Kristine tells Krogstad that she only married her husband because she had no other means to support her sick mother and young siblings and that she has returned to offer him her love again. She believes that he would not have stooped to unethical behavior if he had not been devastated by her abandonment and in dire financial straits. Krogstad changes his mind and offers to take back his letter to Torvald. Kristine, however, decides that Torvald should know the truth for the sake of his and Nora's marriage.

Torvald drags Nora home from the party, and Rank departs, conveying obliquely to Nora that this is a final goodbye, as he has determined that his death is near. Torvald retrieves his letters. As he reads them, Nora prepares to run away for good, but Torvald confronts her with Krogstad's letter. Enraged, he declares that she is now completely in Krogstad's power; she must yield to Krogstad's demands and keep quiet about the whole affair. He berates Nora, calling her a dishonest and immoral woman and telling her that she is unfit to raise their children. He says that from now on their marriage will be only a matter of appearances.

A maid enters, delivering a letter from Krogstad to Nora, which Torvald demands to read himself. Torvald then exults that he is saved, as Krogstad has returned the incriminating bond, which Torvald immediately burns along with Krogstad's letters. He takes back his harsh words to his wife and tells her that he forgives her. Nora realizes that her husband is not the strong and gallant man she thought he was, who would protect and defend her, and that he truly loves himself more than he does Nora.

Torvald remarks when a man has forgiven his wife it makes him love her all the more since it reminds him that she is totally dependent on him, like a child.

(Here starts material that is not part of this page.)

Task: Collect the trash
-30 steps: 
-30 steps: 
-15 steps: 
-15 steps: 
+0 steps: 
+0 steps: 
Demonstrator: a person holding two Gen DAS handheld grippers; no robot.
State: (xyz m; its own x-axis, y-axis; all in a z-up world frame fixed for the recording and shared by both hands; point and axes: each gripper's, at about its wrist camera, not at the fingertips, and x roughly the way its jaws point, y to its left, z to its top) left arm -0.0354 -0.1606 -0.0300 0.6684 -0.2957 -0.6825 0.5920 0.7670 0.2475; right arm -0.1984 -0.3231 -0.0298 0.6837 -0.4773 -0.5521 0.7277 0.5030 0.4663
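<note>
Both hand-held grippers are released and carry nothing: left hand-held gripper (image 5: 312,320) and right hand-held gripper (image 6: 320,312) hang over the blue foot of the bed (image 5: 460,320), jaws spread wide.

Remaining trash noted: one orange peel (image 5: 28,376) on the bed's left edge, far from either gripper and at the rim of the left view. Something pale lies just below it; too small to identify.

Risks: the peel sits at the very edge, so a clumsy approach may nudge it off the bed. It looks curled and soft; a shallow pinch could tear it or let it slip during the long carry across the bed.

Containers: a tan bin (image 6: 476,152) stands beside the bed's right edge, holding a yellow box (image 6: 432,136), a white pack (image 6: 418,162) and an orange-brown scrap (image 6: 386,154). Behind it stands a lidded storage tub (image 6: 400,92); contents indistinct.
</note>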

He preserves his peace of mind by thinking of the incident as a mere mistake that she made owing to her foolishness, one of her most endearing feminine traits.

Torvald, this is a settling of accounts. // In all these eight years [...], we have never exchanged a word on any serious subject.
— Nora, in Ibsen's A Doll's House (1879)

Disillusioned, Nora tells Torvald that she is leaving him because the pair have become strangers to each other and she has been treated like a doll all her life by both her father and husband. She reveals that she had hoped and expected that he would want to sacrifice his reputation for hers in this scandal and that she had planned to kill herself to prevent him from doing so. Torvald insists that she fulfill her duty as a wife and mother, which he says is more important than knowing herself, but Nora says that she has duties to herself that are just as important and that she cannot be a good mother or wife without learning to be more than just a plaything. She says she cannot return unless both she and Torvald are so changed that they are no longer strangers, which would be "the most wonderful thing of all."

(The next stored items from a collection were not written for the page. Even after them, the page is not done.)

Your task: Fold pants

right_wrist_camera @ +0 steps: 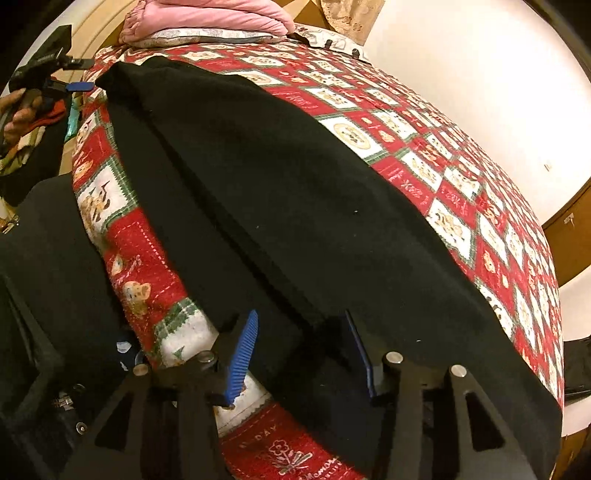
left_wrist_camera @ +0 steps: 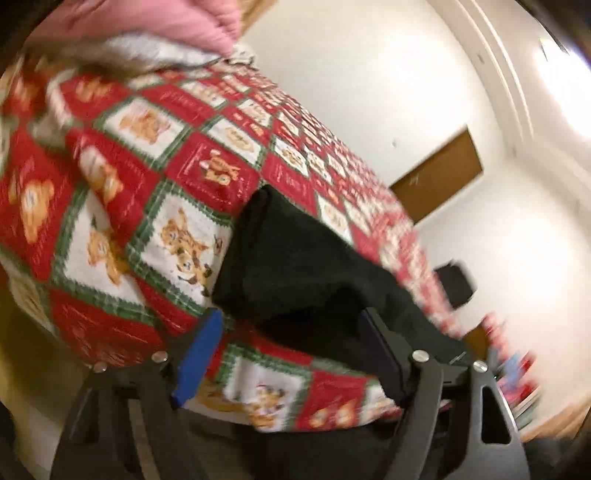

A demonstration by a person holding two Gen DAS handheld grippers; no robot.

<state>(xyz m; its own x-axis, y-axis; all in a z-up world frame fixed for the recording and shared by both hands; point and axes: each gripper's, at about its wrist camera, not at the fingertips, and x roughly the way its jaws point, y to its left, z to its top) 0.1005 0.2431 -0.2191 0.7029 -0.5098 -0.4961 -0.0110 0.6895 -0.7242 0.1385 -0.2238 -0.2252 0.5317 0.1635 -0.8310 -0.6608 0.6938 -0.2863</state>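
Pants (right_wrist_camera: 295, 206), black, laid lengthwise on the quilt (right_wrist_camera: 436, 162): your left gripper (left_wrist_camera: 291, 354) gapes wide and empty, your right gripper (right_wrist_camera: 299, 354) half-open over the near end, where a shallow pinch would likely drag one layer askew.

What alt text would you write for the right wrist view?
Black pants lie spread along a bed covered by a red teddy-bear quilt. The right tongs stand open over the near end. Pink bedding sits at the far end.
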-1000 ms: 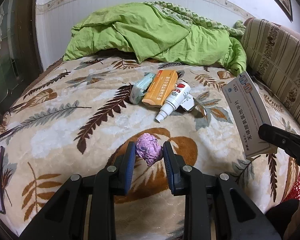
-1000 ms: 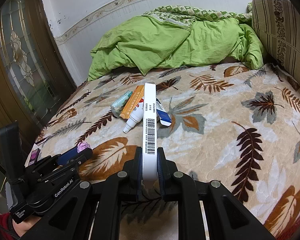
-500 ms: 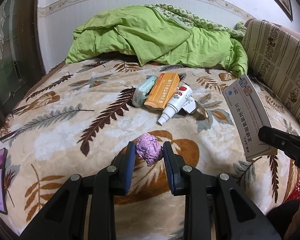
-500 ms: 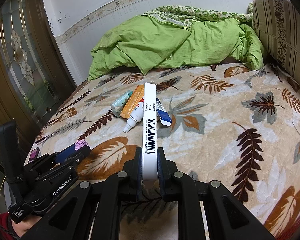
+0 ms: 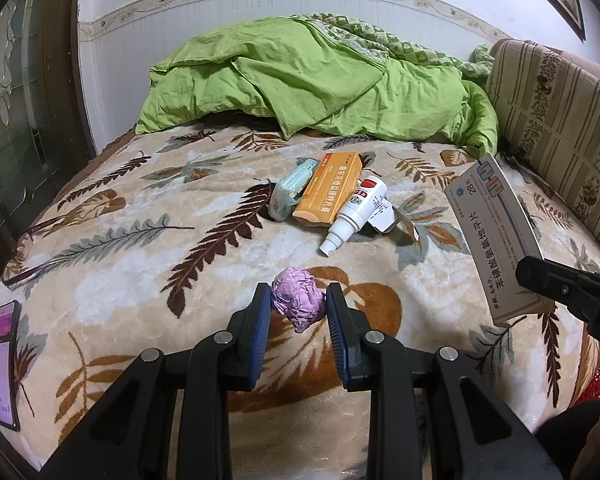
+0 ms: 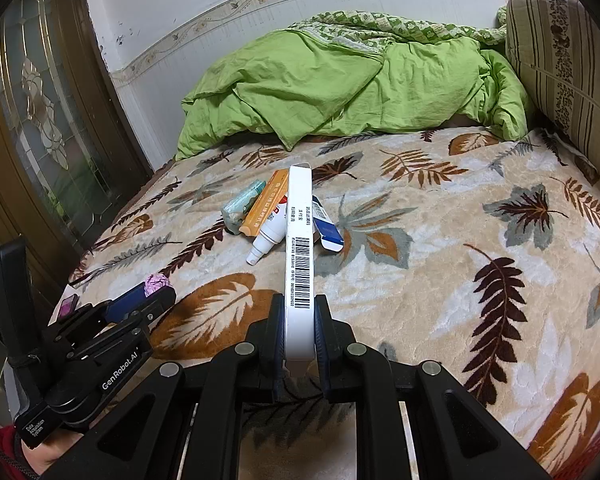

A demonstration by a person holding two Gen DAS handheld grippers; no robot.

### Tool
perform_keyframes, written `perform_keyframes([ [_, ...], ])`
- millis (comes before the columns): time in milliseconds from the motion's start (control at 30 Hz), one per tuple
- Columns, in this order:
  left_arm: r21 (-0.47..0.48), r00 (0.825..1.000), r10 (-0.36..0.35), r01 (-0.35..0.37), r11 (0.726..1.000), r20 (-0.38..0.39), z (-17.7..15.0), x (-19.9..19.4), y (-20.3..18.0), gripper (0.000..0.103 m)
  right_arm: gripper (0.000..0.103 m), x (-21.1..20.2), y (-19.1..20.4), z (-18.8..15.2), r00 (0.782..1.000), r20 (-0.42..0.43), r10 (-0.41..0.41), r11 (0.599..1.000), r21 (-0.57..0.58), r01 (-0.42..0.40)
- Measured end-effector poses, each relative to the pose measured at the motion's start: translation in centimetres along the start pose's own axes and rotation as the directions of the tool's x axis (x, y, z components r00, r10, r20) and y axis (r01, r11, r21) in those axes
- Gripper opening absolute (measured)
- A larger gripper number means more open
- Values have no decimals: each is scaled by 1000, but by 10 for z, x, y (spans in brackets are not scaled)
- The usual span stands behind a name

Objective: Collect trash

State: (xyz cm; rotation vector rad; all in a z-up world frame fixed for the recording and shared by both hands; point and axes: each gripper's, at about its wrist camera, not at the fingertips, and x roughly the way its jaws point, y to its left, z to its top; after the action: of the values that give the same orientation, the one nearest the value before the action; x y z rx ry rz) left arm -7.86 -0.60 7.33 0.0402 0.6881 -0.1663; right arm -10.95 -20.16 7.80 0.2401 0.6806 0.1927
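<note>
Your left gripper [image 5: 299, 306] clamps the purple wad [image 5: 299, 302]; your right gripper [image 6: 300, 330] pinches the white box [image 6: 299, 256]. Orange box [image 5: 329, 189], spray bottle [image 5: 356, 210] and tissue pack [image 5: 292, 189] remain on the bed.

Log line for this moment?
left tool: holds purple wad | right tool: holds white box | pile: on bed

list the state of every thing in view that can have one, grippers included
left gripper: shut on the crumpled purple paper ball
right gripper: shut on the flat white medicine box, held edge-up
orange carton: lying flat on the leaf-print blanket
white spray bottle: on its side, nozzle toward the camera
pale green tissue pack: lying beside the carton
green quilt: rumpled at the wall
phone: screen lit
</note>
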Motion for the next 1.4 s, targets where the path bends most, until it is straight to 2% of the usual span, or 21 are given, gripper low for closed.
perform_keyframes([
  [667, 2, 1000, 3, -3, 1000, 2, 0, -1, -1, 27, 14, 0, 1, 0, 1000, 1, -1, 1000, -1, 1],
  [967, 10, 999, -32, 32, 999, 1, 0, 2, 0, 27, 14, -8, -3, -1, 1000, 9, 3, 1000, 18, -3],
  [1133, 37, 996, -93, 93, 995, 1, -6, -7, -17, 27, 14, -25, -23, -5, 999, -3, 44, 993, 111, -44],
  [1400, 101, 979, -205, 202, 974, 14, -2, -34, -63, 27, 14, -84, -66, -16, 999, 21, 36, 975, 217, -40],
])
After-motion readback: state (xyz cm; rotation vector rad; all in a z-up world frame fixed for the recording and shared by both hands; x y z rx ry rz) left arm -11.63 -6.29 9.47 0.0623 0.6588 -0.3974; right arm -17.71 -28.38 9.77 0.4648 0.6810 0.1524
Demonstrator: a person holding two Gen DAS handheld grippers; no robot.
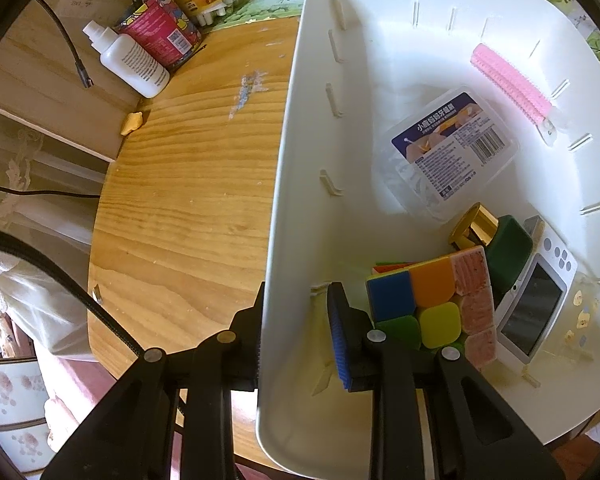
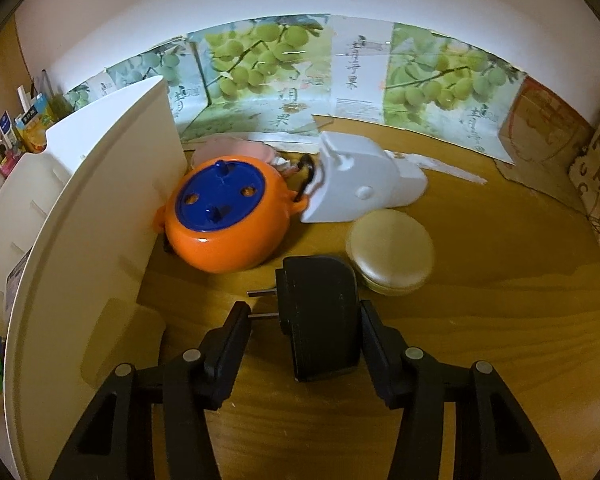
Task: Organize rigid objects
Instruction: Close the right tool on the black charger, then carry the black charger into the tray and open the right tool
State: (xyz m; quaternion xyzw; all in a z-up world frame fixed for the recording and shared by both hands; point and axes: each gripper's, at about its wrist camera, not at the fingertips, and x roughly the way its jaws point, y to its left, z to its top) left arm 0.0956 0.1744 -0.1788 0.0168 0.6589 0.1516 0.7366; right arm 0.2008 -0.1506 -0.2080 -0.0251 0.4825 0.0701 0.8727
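Black plastic plug adapter (image 2: 320,316) sits between right gripper's (image 2: 304,332) parted fingers, touching only one; uneven closing could twist it loose. Left gripper (image 1: 296,320) clamps white bin wall (image 1: 284,184).

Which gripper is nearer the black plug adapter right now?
Right. The right gripper straddles the black plug adapter on the table, while the left gripper is clamped on the white bin wall.

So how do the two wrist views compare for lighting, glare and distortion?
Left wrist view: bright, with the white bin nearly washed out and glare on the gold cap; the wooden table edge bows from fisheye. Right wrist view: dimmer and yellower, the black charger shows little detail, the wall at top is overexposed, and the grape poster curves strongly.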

Nora leaves her keys and wedding ring; Torvald breaks down and begins to cry, completely baffled by what has happened. After Nora leaves the room, Torvald, for one second, still has a sense of hope and exclaims to himself "The most wonderful thing of all—?", just before the door at the entrance to the building is heard closing.

===Alternative ending===
Ibsen's German agent felt that the original ending would not play well in German theatres. In addition, copyright laws of the time would not preserve Ibsen's original work. Therefore, for it to be considered acceptable, and prevent the translator from altering his work, Ibsen was forced to write an alternative ending for the German premiere. In this ending, Nora is led to her children after having argued with Torvald. Seeing them, she collapses, and as the curtain is brought down, it is implied that she stays. Ibsen later called the ending a disgrace to the original play and referred to it as a "barbaric outrage". Virtually all productions today use the original ending, as do nearly all the film versions of the play.

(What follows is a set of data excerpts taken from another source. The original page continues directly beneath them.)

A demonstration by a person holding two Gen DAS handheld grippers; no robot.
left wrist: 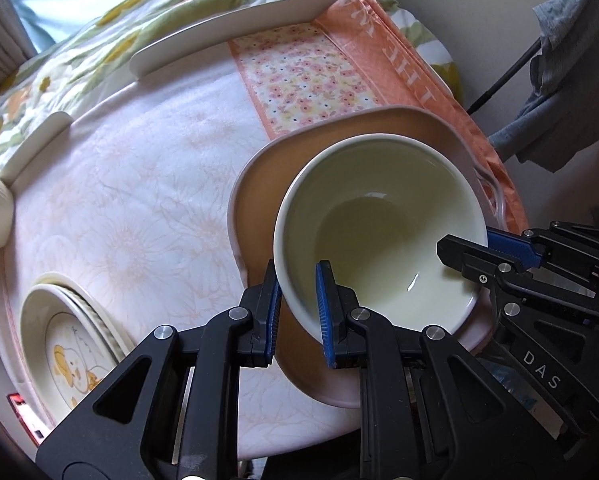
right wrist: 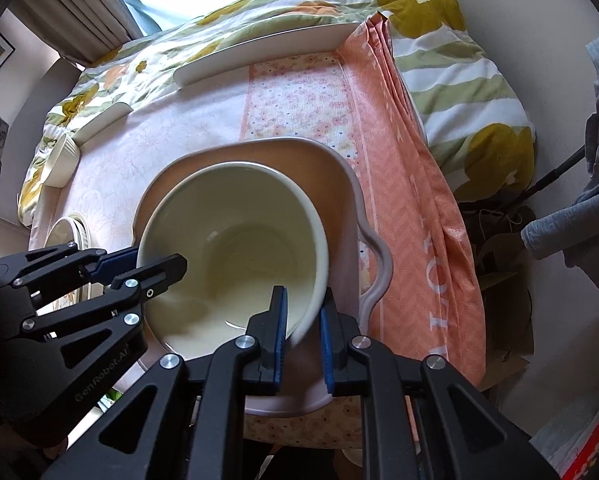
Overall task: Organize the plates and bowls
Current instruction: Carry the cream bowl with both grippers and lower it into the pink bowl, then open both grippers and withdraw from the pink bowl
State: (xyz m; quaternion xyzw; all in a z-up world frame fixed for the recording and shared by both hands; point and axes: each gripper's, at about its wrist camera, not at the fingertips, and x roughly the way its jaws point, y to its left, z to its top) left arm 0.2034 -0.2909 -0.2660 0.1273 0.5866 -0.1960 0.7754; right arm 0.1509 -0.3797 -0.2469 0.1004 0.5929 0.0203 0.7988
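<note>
From the left wrist, the left gripper (left wrist: 297, 312) clamps the cream bowl (left wrist: 379, 224) rim over the pink dish (left wrist: 255, 184) by the table's right edge.

From the right wrist, the right gripper (right wrist: 302, 334) pinches the opposite rim; both should lower evenly, then release.

My right gripper (right wrist: 302, 322) pinches the near right rim of the cream bowl (right wrist: 235, 240), blue pads (right wrist: 280, 336) on either side of its wall. My left gripper (right wrist: 139, 266) clamps the left rim. The bowl sits over a pink handled tray (right wrist: 341, 184); stacked plates (right wrist: 73, 236) lie at far left.
</note>
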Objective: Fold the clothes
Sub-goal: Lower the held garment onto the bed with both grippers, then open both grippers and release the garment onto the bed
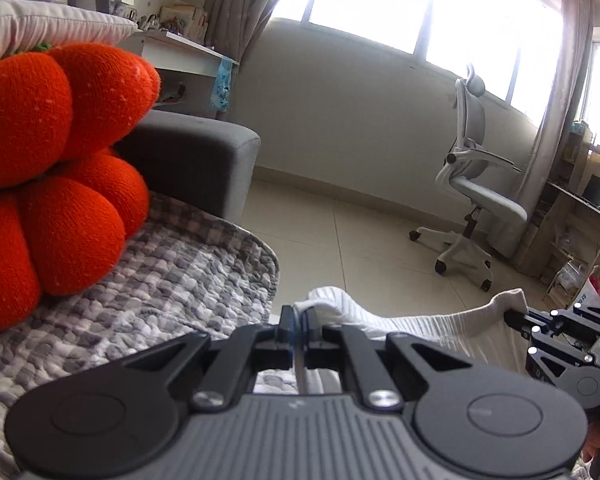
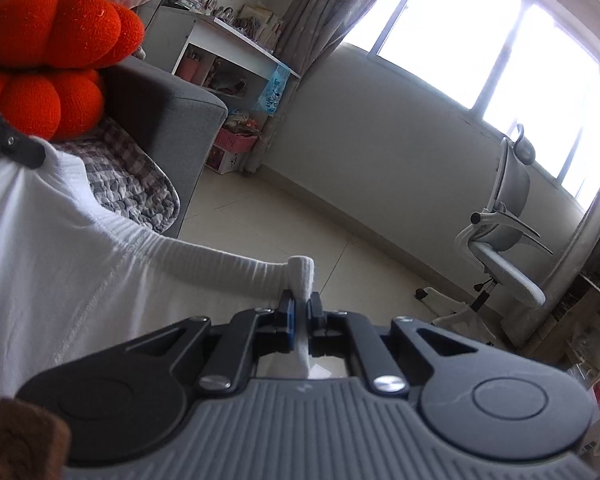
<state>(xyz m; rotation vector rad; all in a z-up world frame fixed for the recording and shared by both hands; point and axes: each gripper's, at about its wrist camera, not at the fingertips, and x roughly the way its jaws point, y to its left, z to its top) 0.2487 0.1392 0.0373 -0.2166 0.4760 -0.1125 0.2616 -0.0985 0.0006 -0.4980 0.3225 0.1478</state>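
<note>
While unlabelled, white garment, no legible writing

The shirt is white, the cushions orange, the blanket grey-and-white checked, the sofa grey.

A grey sofa carries the things, its seat covered by a grey-and-white checked quilted blanket that spreads to the left of the left hand-held gripper. Two orange pumpkin-shaped cushions sit stacked on the blanket, up and to the left of that gripper, against the sofa's armrest. A white pillow lies on top of them.
</note>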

==Composition and publication==
===Real-life inspiration===
A Doll's House was based on the life of Laura Kieler (maiden name Laura Smith Petersen), a good friend of Ibsen. Much that happened between Nora and Torvald happened to Laura and her husband, Victor. Similar to the events in the play, Laura signed an illegal loan to save her husband's life—in this case, to find a cure for his tuberculosis. She wrote to Ibsen, asking for his recommendation of her work to his publisher, thinking that the sales of her book would repay her debt. At his refusal, she forged a cheque for the money. At this point, she was found out. In real life, when Victor discovered Laura's secret loan, he divorced her and had her committed to an asylum. Two years later, she returned to her husband and children at his urging, and she went on to become a well-known Danish author, living to the age of 83.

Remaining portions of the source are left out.